On-premises liveverbinding van Analysis Services (AS) ✔ Hoofdgebruiker
✖ Service-principal
De gebruiker die het insluittoken genereert, heeft ook een van de volgende machtigingen nodig:
  • Gatewaybeheerdersmachtigingen
  • Machtiging voor gegevensbron-imitatie (ReadOverrideEffectiveIdentity)
  • Liveverbinding met Analysis Services (AS) van Azure ✔ Hoofdgebruiker
    ✖ Service-principal
    De identiteit van de gebruiker die het insluittoken genereert, kan niet worden overschreven. Aangepaste gegevens kunnen worden gebruikt voor het implementeren van dynamische beveiliging op rijniveau of veilig filteren.

    Opmerking: Service-principal moet de object-id opgeven als de effectieve identiteit (RLS-gebruikersnaam).
    Single sign-on (SSO) ✔ Hoofdgebruiker
    ✖ Service-principal
    Een expliciete identiteit (SSO) kan worden opgegeven met behulp van de eigenschap identity blob in een effectief identiteitsobject
    SSO en cloud-RLS ✔ Hoofdgebruiker
    ✖ Service-principal
    U moet het volgende opgeven:
  • Expliciete identiteit (SSO) in de eigenschap identity blob in een effectief identiteitsobject
  • Effectieve identiteit (RLS) (gebruikersnaam)
  • Notitie

    Service-principals moeten altijd de volgende informatie opgeven:

    • Een identiteit voor elk item met een semantisch RLS-model.
    • Voor een semantisch SSO-model is een effectieve RLS-identiteit met de contextuele identiteit (SSO) gedefinieerd.

    DirectQuery voor semantische Power BI-modellen

    Ga als volgt te werk als u een Power BI-rapport wilt insluiten dat een semantisch model met een direct query-verbinding heeft met een ander semantisch Power BI-model:

    Tokens verlengen voordat ze verlopen

    Tokens worden geleverd met een tijdslimiet. Dit betekent dat u na het insluiten van een Power BI-item een beperkte hoeveelheid tijd hebt om ermee te werken. Als u uw gebruikers een continue ervaring wilt bieden, vernieuwt u het token (of vernieuwt) voordat het verloopt.

    Dashboards en tegels

    Het token Genereren werkt voor rapporten en semantische modellen. Gebruik versie 1 Dashboards GenerateTokenInGroup of Tiles GenerateTokenInGroup-API's om een insluittokentoken voor een dashboard of tegel te genereren. Deze API's genereren tokens voor slechts één item tegelijk.
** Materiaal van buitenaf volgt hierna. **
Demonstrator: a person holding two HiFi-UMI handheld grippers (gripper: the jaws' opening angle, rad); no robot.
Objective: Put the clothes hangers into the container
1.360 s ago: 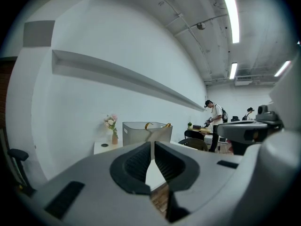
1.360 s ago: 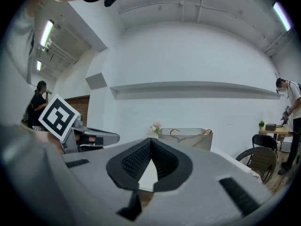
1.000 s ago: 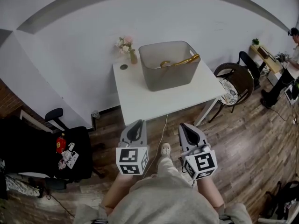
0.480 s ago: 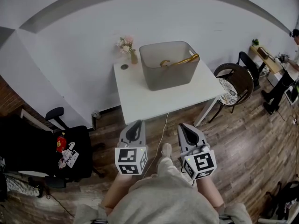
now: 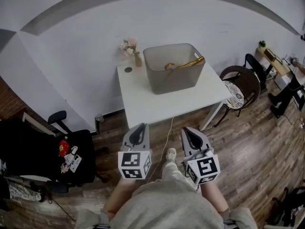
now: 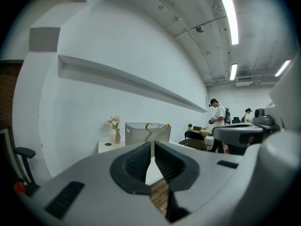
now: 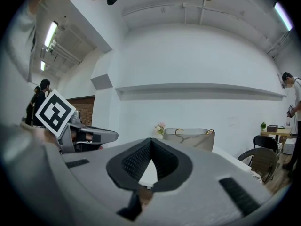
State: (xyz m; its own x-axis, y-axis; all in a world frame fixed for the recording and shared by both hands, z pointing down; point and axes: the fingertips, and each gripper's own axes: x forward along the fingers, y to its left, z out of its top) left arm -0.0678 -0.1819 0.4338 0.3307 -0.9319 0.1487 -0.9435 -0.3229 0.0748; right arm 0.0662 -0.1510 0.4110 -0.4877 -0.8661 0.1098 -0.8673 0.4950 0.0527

U kunt geen token genereren voor meerdere items.

    Voor deze API's:

    • Gebruik de parameter accessLevel om het toegangsniveau van de gebruiker te bepalen.

      • Weergave : de gebruiker machtigingen verlenen voor weergave.

      • Bewerken : de gebruiker machtigingen verlenen voor weergeven en bewerken (alleen van toepassing bij het genereren van een insluittoken voor een rapport).

      • Maken : de gebruikersmachtigingen verlenen om een nieuw rapport te maken (alleen van toepassing bij het genereren van een insluittoken voor het maken van een rapport). Voor het maken van rapporten moet u ook de parameter datasetId opgeven.

    • Gebruik de booleaanse waarde allowSaveAs om gebruikers het rapport als een nieuw rapport te laten opslaan. Deze instelling is standaard ingesteld op onwaar en is alleen van toepassing bij het genereren van een insluittoken voor een rapport.

    Overwegingen en beperkingen

    • Om veiligheidsredenen wordt de levensduur van het insluittoken ingesteld op de resterende levensduur van het Microsoft Entra-token dat wordt gebruikt om de GenerateToken API aan te roepen. Als u dus hetzelfde Microsoft Entra-token gebruikt om verschillende insluittokens te genereren, is de levensduur van de gegenereerde insluitingstokens korter bij elke aanroep.

    • Als het semantische model en het item dat moet worden ingesloten zich in twee verschillende werkruimten bevinden, moet de service-principal of hoofdgebruiker ten minste lid zijn van beide werkruimten.

    • U kunt geen insluittoken maken voor Mijn werkruimte.